**Work to complete**
Begin at the line below that has "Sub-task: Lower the" and stop after the line that has "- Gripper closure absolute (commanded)". Please restate only those lines, word for word.
Information supplied START
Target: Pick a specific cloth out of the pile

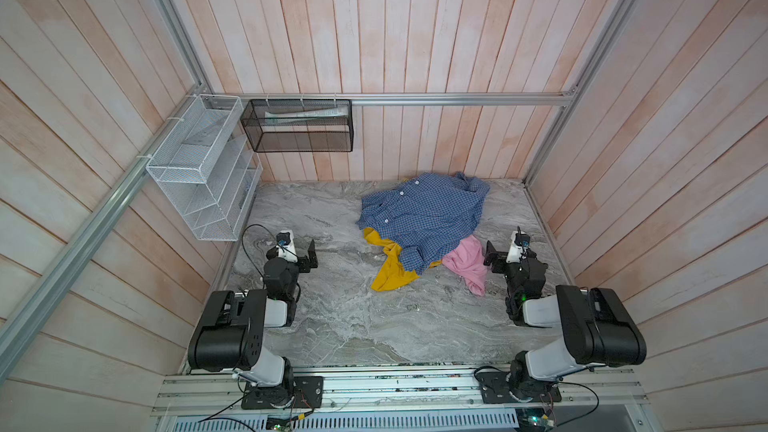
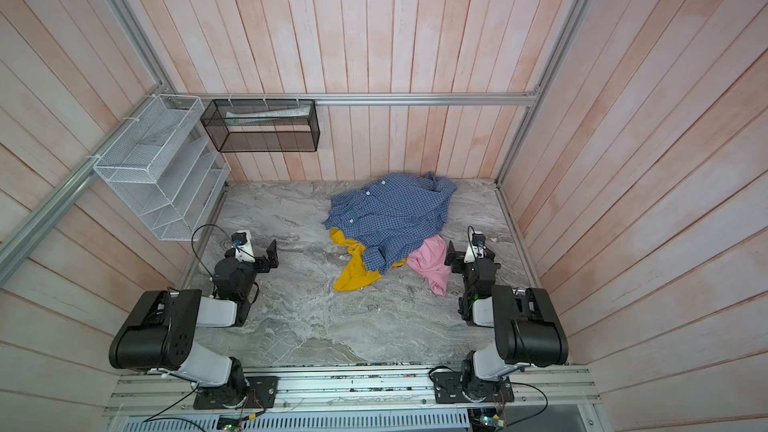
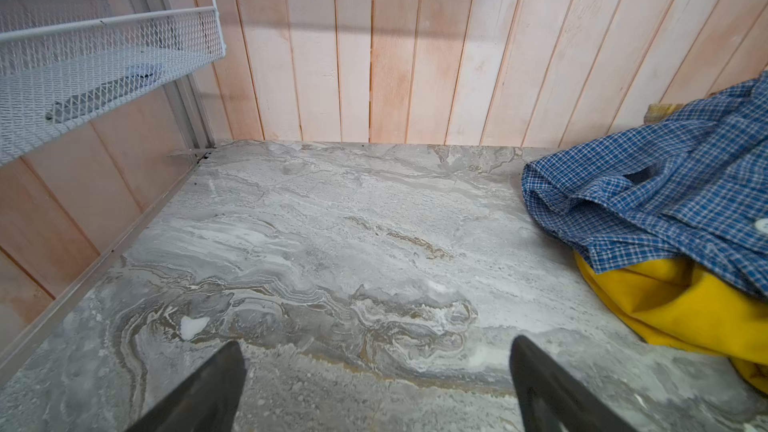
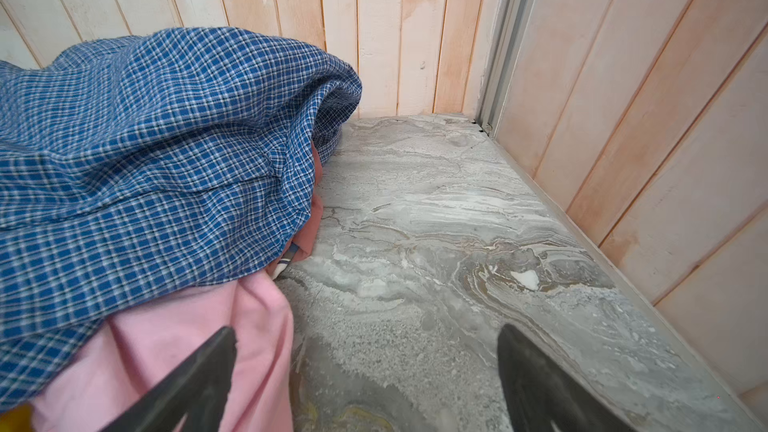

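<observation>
the pile [image 1: 419, 238] lies toward the table's [image 1: 332, 326] far right corner. the blue checked shirt [image 1: 424, 214] lies on top and covers part of the pink cloth [image 1: 467, 263], which sticks out at the pile's near right side; the mustard-yellow cloth [image 1: 388, 272] sticks out at its near left. the right gripper [image 1: 490, 257] sits just beside the pink cloth, fingers spread, grasping nothing. the left gripper [image 1: 311, 257], likewise spread and empty, stands well apart.

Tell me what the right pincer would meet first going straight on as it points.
Probably only bare table up to the back wall: the right pincer stands open, its midline just clear of the blue checked shirt. One finger overlaps the pink cloth in view, so it may brush that; depth unclear.
</observation>
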You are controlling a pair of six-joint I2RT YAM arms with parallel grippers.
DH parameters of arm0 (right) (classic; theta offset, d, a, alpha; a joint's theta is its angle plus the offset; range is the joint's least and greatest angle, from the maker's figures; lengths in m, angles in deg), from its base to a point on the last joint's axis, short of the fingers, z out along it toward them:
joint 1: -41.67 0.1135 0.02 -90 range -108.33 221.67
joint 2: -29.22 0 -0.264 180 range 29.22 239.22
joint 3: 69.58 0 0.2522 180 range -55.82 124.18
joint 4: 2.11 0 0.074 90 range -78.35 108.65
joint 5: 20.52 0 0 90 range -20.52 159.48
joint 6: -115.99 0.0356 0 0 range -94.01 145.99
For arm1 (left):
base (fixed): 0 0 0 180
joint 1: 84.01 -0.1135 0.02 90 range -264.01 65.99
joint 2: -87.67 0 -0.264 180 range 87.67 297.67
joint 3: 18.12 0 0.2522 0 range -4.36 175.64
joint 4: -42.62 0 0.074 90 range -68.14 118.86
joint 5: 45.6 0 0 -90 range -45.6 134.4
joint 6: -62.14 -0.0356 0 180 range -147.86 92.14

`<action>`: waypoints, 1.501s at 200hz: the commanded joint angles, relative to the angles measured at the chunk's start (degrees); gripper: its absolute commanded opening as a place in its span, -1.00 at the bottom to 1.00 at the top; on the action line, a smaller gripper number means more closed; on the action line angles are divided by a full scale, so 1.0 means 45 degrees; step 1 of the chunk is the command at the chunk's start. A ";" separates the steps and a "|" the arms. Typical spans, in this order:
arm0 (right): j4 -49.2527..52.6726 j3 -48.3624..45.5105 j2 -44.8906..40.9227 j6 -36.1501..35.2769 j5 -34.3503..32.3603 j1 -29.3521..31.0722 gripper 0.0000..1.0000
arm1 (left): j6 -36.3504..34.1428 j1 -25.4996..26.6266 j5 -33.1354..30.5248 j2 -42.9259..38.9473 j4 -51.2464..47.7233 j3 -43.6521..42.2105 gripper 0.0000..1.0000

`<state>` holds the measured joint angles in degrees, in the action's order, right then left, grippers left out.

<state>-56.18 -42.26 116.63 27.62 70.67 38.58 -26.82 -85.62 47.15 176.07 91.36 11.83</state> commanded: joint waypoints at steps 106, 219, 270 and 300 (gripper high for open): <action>0.0043 0.0193 -0.0129 -0.0001 0.0096 -0.0051 0.96 | -0.0162 -0.0036 0.0172 -0.0016 -0.0078 0.0238 1.00; 0.5774 0.1998 -0.2741 0.3059 -0.1019 -0.0741 0.94 | 0.2682 -0.0310 -0.2054 -0.2337 -0.8894 0.3743 1.00; 1.0390 0.2245 -0.5631 0.7851 0.2932 -0.2227 0.86 | 0.4931 -0.0017 -0.1568 -0.3180 -1.0624 0.4480 1.00; 1.1896 0.1851 -0.5917 0.8756 0.4956 -0.2242 0.79 | 0.4999 0.0503 -0.1138 -0.2615 -1.1214 0.5156 1.00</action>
<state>-15.00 -32.10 90.14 59.70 82.56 28.68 -7.32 -84.99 40.98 162.39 47.06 31.41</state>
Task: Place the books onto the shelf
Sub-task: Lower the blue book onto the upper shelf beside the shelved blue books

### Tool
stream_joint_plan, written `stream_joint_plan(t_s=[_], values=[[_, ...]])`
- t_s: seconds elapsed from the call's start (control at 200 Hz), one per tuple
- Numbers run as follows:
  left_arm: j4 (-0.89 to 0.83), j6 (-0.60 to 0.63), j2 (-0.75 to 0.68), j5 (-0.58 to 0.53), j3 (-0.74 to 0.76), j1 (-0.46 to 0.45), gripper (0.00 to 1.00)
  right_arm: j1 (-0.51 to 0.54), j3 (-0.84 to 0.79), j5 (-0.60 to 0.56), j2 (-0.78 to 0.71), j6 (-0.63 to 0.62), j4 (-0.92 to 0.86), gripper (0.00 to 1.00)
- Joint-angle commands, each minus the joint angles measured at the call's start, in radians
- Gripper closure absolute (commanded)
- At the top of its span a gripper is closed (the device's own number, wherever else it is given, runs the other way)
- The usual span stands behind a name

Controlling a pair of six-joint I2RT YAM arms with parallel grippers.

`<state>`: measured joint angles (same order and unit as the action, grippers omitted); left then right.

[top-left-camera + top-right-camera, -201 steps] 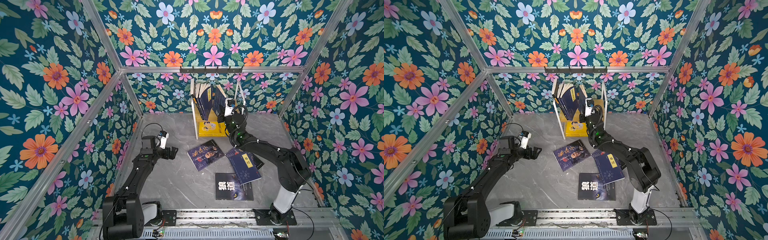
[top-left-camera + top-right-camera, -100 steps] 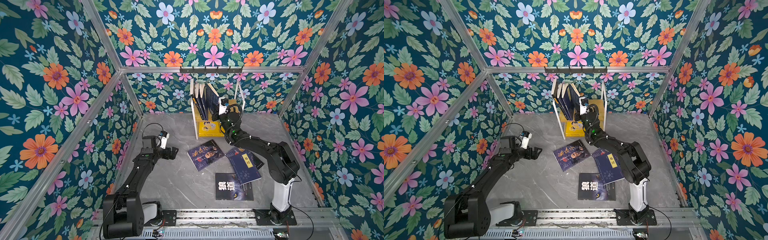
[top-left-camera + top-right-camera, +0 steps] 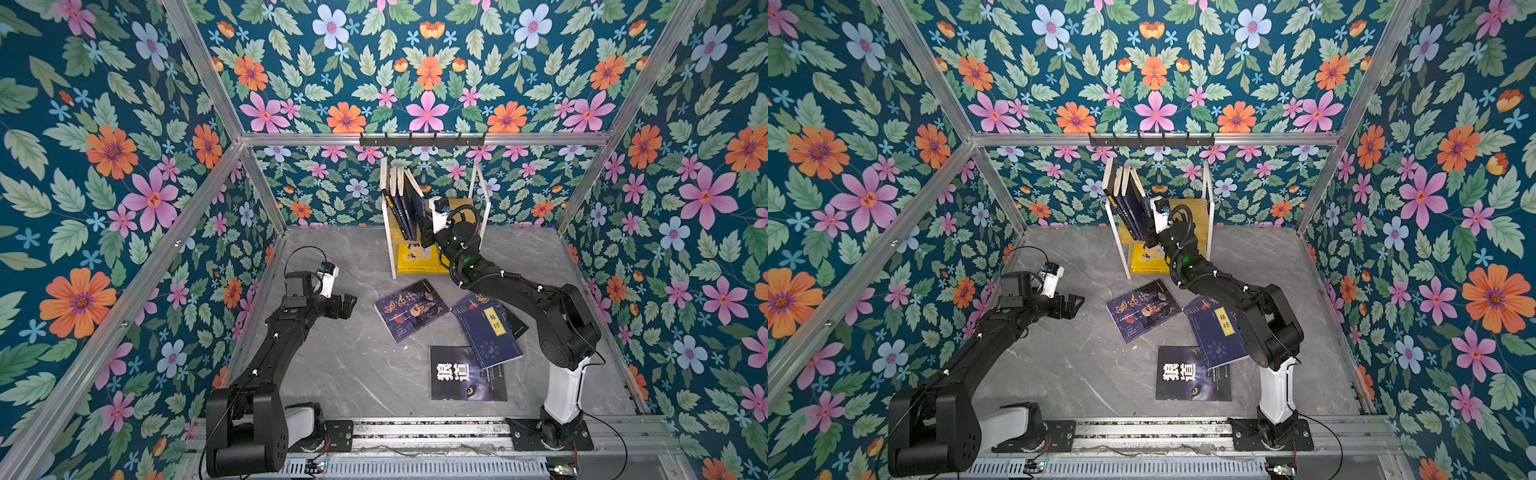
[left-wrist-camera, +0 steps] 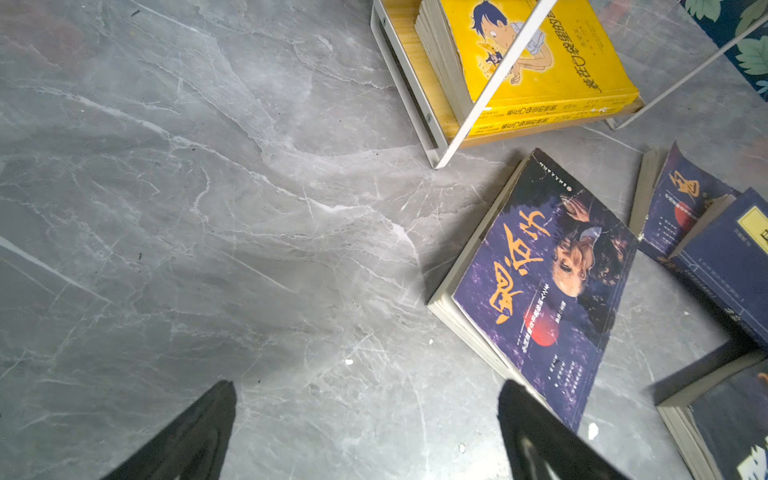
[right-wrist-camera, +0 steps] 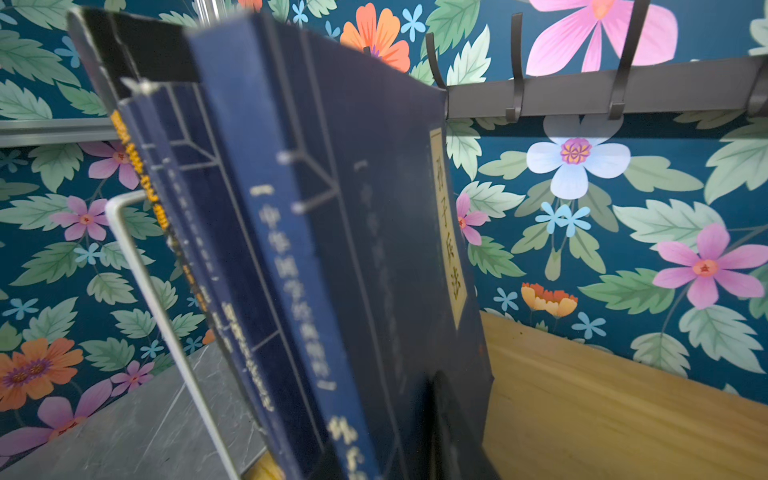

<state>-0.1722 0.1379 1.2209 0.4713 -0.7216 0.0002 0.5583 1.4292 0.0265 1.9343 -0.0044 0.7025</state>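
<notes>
Holding right claw [image 3: 424,235] against the outermost navy book [image 5: 353,249] standing among others on the shelf [image 3: 484,203] top board; cannot tell if gripping or loose. Hovering left claw [image 3: 347,306] spread wide above the surface [image 3: 332,374], near portrait book [image 3: 411,309]; wolf-eye book [image 3: 461,374] lying flat nearby

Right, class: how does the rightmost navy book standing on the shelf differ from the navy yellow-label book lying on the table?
The shelf book stands on edge, leaning on its neighbours; the table book lies cover up. The shelf book sits on the shelf's upper board; the table book rests partly on another book, not yet shelved. Both are navy with a yellow title label.
</notes>
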Motion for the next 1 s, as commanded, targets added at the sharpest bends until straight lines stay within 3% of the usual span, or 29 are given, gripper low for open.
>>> stream_joint_plan(t_s=[0.0,0.32,0.625,0.825,0.995], values=[[0.013,-0.005,0.006,0.005,-0.001,0.0,0.0,0.001,-0.001,0.044,-0.021,-0.014,-0.037,0.73],[0.014,0.001,-0.006,0.005,0.003,0.001,0.0,0.0,-0.032,0.153,-0.069,-0.064,-0.079,0.64],[0.015,0.007,-0.001,0.002,0.007,0.002,0.0,-0.002,-0.082,0.175,-0.144,-0.097,-0.128,0.61],[0.015,0.002,-0.001,0.005,0.004,0.004,0.0,-0.001,-0.141,0.093,-0.22,-0.1,-0.184,0.62],[0.013,-0.003,0.004,0.005,-0.003,0.003,0.0,-0.001,-0.125,-0.159,-0.235,-0.027,-0.319,0.72]])
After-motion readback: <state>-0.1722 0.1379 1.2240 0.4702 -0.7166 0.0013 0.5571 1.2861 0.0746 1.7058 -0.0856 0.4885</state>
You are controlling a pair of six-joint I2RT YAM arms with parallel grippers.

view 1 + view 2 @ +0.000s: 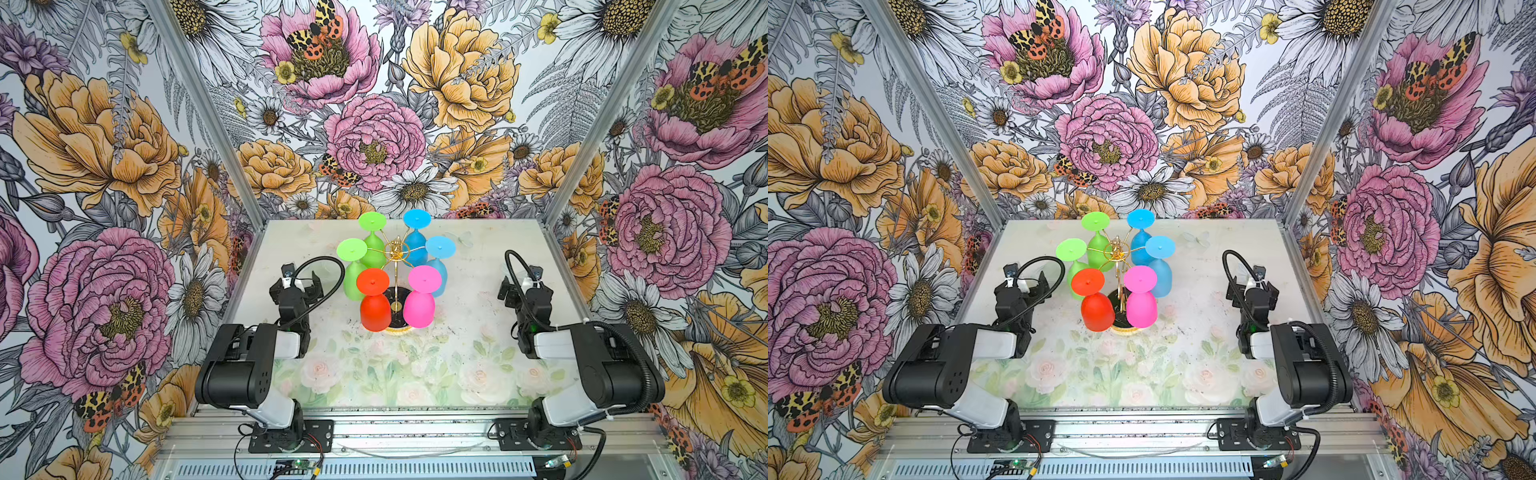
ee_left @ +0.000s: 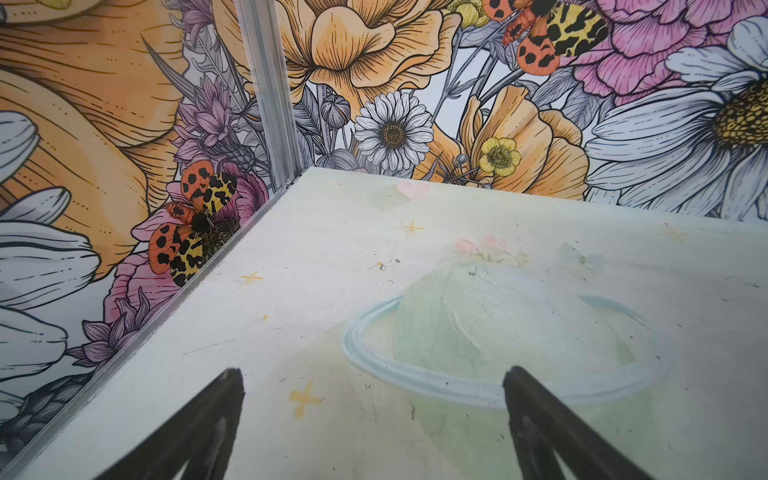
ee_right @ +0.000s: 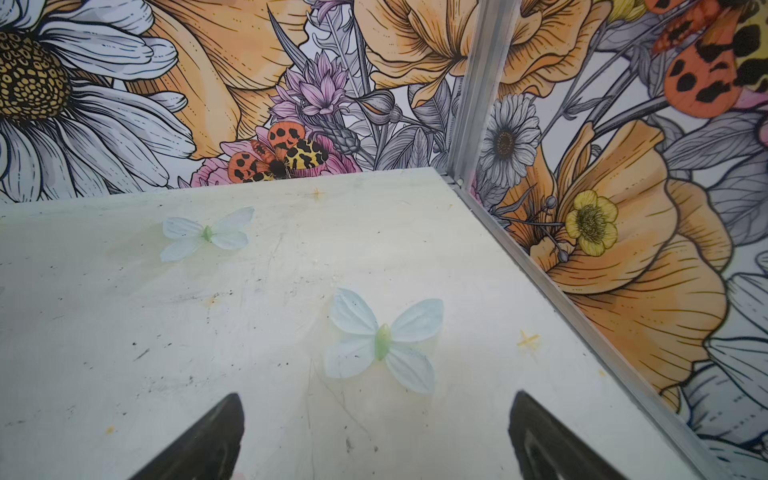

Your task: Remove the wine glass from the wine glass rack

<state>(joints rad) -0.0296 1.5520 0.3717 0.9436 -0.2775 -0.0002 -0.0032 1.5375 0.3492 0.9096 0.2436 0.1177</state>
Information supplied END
**Your solution**
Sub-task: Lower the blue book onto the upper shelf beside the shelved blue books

### Tool
stream_joint_plan, written `stream_joint_plan(t_s=[_], values=[[_, ...]])`
- t_s: seconds elapsed from the call's start (control at 200 Hz), one per tuple
- Numbers run as follows:
  left_arm: j4 (-0.89 to 0.83), j6 (-0.60 to 0.63), j2 (-0.75 to 0.68), j5 (-0.58 to 0.53), j3 (-0.74 to 0.76), j1 (-0.46 to 0.45), gripper (0.00 to 1.00)
  right_arm: j1 (-0.51 to 0.54), j3 (-0.84 to 0.79), j5 (-0.60 to 0.56), j2 (-0.78 to 0.71), j6 (-0.63 to 0.62), j4 (-0.92 to 0.86), gripper (0.00 to 1.00)
- Joint-angle commands, each minus the joint angles measured at the call's start, in radians
- Gripper closure absolute (commanded)

There's nothing left to add to the output.